Self-Hosting & Configuration
- Install via pip and define indexing flows in Python scripts
- Configure a PostgreSQL instance for internal state management
- Point source connectors at your data (local files, databases, or cloud storage)
- Set target connectors for vector stores like Qdrant, Weaviate, or pgvector
- Run cocoindex server for continuous incremental updates or trigger one-shot builds
Key Features
- True incremental processing avoids redundant embedding and transformation costs
- Declarative Python API for defining multi-step data flows
- Supports custom transformation functions for domain-specific logic
- Built-in connectors for popular vector databases and embedding providers
- Lightweight Rust core for efficient data processing with Python bindings
Comparison with Similar Tools
- LlamaIndex — Focuses on query-time retrieval; CocoIndex focuses on keeping indexes incrementally fresh
- LangChain — General LLM orchestration framework without built-in incremental indexing
- Airbyte — General ELT platform for data warehouses, not optimized for embedding pipelines
- Dagster — Workflow orchestrator that can schedule jobs but lacks native CDC-based incremental updates
- Unstructured — Document parsing library without pipeline orchestration or incremental tracking
FAQ
Q: Does CocoIndex replace my vector database? A: No. CocoIndex sits upstream and keeps your vector database populated with fresh embeddings. It supports multiple vector DB targets.

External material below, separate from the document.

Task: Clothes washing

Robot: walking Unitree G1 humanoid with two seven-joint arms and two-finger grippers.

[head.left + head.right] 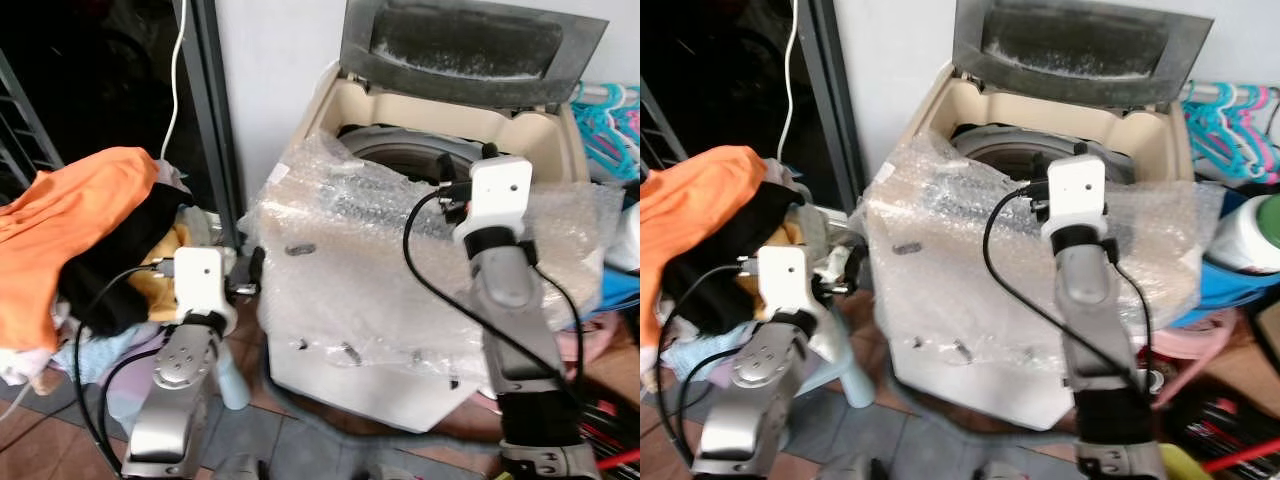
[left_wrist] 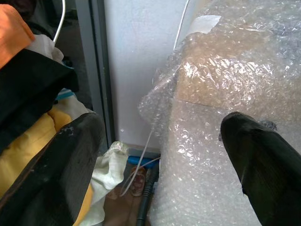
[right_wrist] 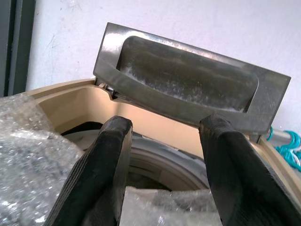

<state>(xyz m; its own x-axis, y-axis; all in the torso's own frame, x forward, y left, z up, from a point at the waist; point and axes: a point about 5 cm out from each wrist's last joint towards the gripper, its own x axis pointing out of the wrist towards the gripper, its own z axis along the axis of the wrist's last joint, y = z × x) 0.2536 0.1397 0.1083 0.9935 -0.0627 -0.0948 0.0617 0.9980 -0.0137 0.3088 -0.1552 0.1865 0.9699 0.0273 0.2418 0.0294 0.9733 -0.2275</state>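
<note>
1. A white wall and a dark doorway back a top-loading washer point(image 1: 430, 330), its lid point(image 3: 188, 84) up and its body draped in bubble wrap point(image 1: 340, 240).
2. The clothes point(image 1: 70, 230), an orange, black and yellow heap, sit on the outer side of the left gripper point(image 2: 160, 155), close against one finger point(image 2: 56, 174) and not between the two.
3. That gripper is spread wide and empty, with the wrap just by its other finger.
4. Risk here, I'd say: closing now grabs wrap or nothing, and a pull could drag the heap down.
5. The right gripper point(image 3: 162, 169) hovers open and empty at the washer's mouth, the drum point(image 3: 160, 165) just beyond its fingertips.
6. Loose wrap there could snag a drop.
</note>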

Q: What data sources does CocoIndex support? A: It supports local files, PostgreSQL, and custom source connectors. The connector list is growing with community contributions.
Q: Can I use CocoIndex without a GPU? A: Yes. CocoIndex calls external embedding APIs by default. You can also run local models if a GPU is available.
Q: How does CocoIndex handle schema changes? A: Changing a flow definition triggers a rebuild of affected downstream steps while preserving unaffected data.